Design system adoption numbers...just a vanity metric?
Unless you can draw conclusions about why people are using your design system, and the impact it's having, raw adoption numbers could mean anything.
When I took over leadership of the IBM Carbon Design System, it was the first time I’d reported directly to Phil Gilbert, IBM Design GM. I remember one of the first one on one meetings I had with Phil. I was talking over some of my ideas and strategies for the further growth and evolution of Carbon. In particular, I highlighted some of the targets I had for adoption numbers. He told me, fairly bluntly, that I needed to stop focusing on adoption. That it wasn’t the right measure of success.
Phil’s the first person who challenged me on the idea of design system adoption numbers as a useful success metric. And, over the subsequent years, I’ve taken that challenge on. Phil’s point was that adoption numbers, without context, are merely a vanity metric. They’re easy for a design system team to latch onto as an easy measure of growth (they’re always going “up and to the right”). But they have no inherent value if there isn’t any more information.
Obviously, we want people to use the design systems we build. Adoption is interesting, but it’s not valuable. Adoption gives no measure of value. If everyone has adopted the design system, but efficiency hasn’t improved, and end user satisfaction of the products built with the design system haven’t changed, then what’s the point?
I’d made the mistake of looking at adoption as a leading metric. It’s a trailing metric. If teams are adopting the design system because they’re deriving value from it, then adoption is a recognition of that value. And such adoption is more likely to be sustainable. It’s based on a genuine desire from a team to use the design system because it benefits them.
Adoption might imply that your design system is bringing value. But unless you have other measures, you don’t know that. It could also be a result of a premature mandate for design system compliance. If a design system brings value to the business, then you need to know what that value is. Those are the metrics of real importance. It’s not how many people are using the design system, it’s the quantitative benefits they’re gaining from that adoption.
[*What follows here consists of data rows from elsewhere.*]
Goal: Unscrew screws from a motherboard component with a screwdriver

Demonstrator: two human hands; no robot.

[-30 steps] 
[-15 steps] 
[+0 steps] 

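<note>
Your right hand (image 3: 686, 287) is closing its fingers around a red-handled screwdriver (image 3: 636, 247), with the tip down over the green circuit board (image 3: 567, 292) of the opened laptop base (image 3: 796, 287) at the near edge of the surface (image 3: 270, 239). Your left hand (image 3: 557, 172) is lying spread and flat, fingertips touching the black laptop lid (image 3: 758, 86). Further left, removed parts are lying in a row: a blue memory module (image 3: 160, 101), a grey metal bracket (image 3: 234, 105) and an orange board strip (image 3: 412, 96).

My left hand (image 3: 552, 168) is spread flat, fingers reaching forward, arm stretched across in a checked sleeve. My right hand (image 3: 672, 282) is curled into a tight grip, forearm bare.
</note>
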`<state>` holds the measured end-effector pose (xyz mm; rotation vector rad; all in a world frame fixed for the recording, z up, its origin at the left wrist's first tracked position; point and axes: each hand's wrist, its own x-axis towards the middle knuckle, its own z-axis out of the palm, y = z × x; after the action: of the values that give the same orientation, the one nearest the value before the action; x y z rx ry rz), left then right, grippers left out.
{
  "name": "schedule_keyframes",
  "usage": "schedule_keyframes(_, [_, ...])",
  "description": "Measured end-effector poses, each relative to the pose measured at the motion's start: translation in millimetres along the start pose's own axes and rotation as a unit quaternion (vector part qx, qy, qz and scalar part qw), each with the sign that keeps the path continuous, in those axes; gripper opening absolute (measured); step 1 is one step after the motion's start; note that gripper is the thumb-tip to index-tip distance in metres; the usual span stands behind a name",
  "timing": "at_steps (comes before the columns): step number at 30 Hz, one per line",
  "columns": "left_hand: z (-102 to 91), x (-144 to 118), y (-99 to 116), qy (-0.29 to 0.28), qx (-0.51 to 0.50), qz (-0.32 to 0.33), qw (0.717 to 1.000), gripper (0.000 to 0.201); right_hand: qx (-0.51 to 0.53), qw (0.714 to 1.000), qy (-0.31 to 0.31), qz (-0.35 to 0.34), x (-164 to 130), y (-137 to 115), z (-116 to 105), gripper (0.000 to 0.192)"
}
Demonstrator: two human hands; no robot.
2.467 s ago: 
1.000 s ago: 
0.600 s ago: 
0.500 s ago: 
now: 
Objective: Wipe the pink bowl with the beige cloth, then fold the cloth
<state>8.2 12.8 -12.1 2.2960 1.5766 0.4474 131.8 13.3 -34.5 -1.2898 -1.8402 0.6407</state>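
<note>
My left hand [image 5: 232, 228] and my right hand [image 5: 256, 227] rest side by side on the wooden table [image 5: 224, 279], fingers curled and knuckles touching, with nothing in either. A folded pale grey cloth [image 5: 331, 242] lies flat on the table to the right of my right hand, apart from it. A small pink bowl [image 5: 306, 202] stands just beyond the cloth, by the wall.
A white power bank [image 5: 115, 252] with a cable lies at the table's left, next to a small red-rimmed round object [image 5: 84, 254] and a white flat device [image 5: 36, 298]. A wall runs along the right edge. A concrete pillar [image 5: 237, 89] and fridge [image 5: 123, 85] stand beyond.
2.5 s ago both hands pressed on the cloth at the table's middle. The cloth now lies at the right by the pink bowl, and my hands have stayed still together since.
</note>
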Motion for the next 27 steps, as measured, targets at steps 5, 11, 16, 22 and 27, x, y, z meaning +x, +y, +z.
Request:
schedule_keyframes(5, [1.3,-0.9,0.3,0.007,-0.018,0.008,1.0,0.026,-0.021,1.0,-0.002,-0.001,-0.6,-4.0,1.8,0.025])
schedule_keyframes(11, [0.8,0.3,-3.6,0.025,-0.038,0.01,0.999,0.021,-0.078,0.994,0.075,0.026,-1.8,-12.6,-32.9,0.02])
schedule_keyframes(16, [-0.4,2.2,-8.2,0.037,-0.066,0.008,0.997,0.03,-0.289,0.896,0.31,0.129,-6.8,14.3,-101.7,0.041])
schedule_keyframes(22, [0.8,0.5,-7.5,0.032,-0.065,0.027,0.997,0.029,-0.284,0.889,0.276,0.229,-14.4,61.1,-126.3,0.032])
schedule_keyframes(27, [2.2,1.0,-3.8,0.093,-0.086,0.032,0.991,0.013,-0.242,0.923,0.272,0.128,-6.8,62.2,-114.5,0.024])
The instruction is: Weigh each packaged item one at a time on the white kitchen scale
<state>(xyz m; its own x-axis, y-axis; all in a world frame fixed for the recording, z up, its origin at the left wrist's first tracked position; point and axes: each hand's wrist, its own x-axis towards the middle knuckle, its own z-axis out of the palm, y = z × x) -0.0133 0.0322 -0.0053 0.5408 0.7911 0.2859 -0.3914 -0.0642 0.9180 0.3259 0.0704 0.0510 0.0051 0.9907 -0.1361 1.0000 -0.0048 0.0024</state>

When you can tie a clear correlation between design system adoption and some other useful metric, then you have worthwhile information. Do teams who adoption the design system have a shorter delivery cycle? Then you have a story about how the design system brings greater efficiency. Do products using the design system have a better conversion rate for users? Then you have a story about how the design system brings business value. The more those stories repeat as adoption grows, the more robust the correlation is, and the more confidence you have that the design system is the cause.
Phil Gilbert challenged me, and created a fundamental shift in how I think about design and design systems. Always be looking to the value that design brings. Once you’ve done the work, you need to be able to demonstrate why the work is good. Not just by how often you see it, or by people telling you it’s great. But by real measures of the positive impact it has on goals it’s intended to achieve.
Phil retired from IBM last week. I’m very privileged that I had direct access to such an exceptional design leader. There’s about a thousand tributes on LinkedIn and elsewhere from IBMers who’ve been equally touched, inspired, and engaged by his leadership and vision.